Earlier last Sunday, Israel closed many areas in the north of the country and schools in the Israeli occupied Golan Heights, and restricted gatherings.

The military stated that most of the rockets and missiles launched from Lebanon and Iraq were intercepted by Israeli air defense systems.

Several buildings were hit, including a severely damaged house near the Israeli city of Haifa. The rescue team treated the injured, but there were no reports of death.

Hezbollah announced on Telegram earlier last Sunday that it had launched dozens of missiles at Ramat David Air Base in Israel in response to "multiple Israeli attacks on Lebanon".

Hezbollah launched a series of rocket attacks on Ramat David, calling it the most intense attack since the beginning of hostilities.
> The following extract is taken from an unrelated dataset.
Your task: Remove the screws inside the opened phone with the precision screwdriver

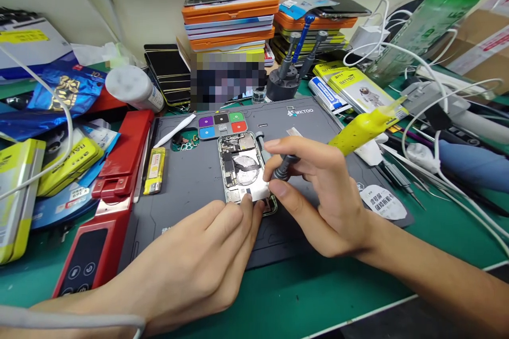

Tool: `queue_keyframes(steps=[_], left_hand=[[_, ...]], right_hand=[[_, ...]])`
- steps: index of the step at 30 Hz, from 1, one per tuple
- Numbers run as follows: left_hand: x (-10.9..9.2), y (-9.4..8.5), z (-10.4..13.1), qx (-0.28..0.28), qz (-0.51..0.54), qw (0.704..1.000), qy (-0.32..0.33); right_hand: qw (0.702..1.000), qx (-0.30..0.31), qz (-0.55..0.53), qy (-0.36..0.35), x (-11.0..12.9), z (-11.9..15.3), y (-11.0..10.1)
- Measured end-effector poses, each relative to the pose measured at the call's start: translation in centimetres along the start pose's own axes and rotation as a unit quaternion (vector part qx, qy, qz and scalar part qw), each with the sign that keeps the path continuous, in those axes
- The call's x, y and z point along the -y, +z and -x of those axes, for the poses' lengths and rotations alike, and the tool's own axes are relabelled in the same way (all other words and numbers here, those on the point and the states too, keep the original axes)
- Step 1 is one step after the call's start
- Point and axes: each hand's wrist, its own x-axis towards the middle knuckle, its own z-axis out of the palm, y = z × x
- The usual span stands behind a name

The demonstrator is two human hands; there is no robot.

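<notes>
**Opened phone on the repair mat, both hands on it**

The opened phone (245, 172) lies flat near the middle of the grey repair mat (191, 180), its back off, with boards, a round coil and a pale battery-like block showing. It looks light and stiff but delicate: the bare parts inside would not take a press or a scrape, so the metal frame edges seem the safe place to hold it, not the exposed middle.

The left hand (199, 259) reaches in from below with fingers stretched out, mostly uncurled, the fingertips (246, 204) resting on the phone's near end and pinning it to the mat. It grips nothing.

The right hand (318, 196) is curled around a small grey screwdriver (283, 165), pinched between thumb and forefinger, with its tip down at the phone's right edge. Whether the tip sits in a screw is too small to tell.

Just beyond the phone sits a tray of coloured pads (221, 125). A yellow lighter (154, 169) and a red case (119, 169) lie to the left, and a yellow squeeze bottle (363, 127) to the right, among white cables.
</notes>
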Motion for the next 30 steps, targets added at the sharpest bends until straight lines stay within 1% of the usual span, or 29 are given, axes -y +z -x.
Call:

Iranian backed Iraqi militants also claimed in a statement earlier on Sunday that they launched an explosive attack on Israel using drones.

The region is on the brink of disaster, and it cannot be overemphasized that there is no military solution that can make either side safer, "said Jeanine Hennis Plasscharet, the United Nations Special Coordinator for Lebanon, in a post on X

Less than 48 hours before the escalation of the attack, Israel launched airstrikes on Hezbollah commanders in the suburbs of the Lebanese capital. The Lebanese Ministry of Health announced on Sunday that the death toll from the airstrike has risen to 45.

Hezbollah reported that 16 members, including senior leader Ibrahim Aqil and another commander Ahmed Wahbi, were killed in last Friday's airstrike.

The Israeli military claimed that they attacked the underground meetings of the leadership of Aqil and Hezbollah's elite unit Radwan, almost completely destroying the organization's military command system.

Hezbollah stated that it will continue to fight Israel until Israel agrees to a ceasefire in Gaza.

US officials say that this is unlikely to happen soon. Israel hopes that Hezbollah will cease fire and withdraw troops from the border areas, comply with the United Nations resolution signed in 2006, regardless of whether a Gaza agreement is reached.

Overall, the fundamental situation tends to support the continued volatility and upward trend of oil prices in the future. On this trading day, September manufacturing PMI data for Western countries such as the United States will also be released, and investors need to pay close attention.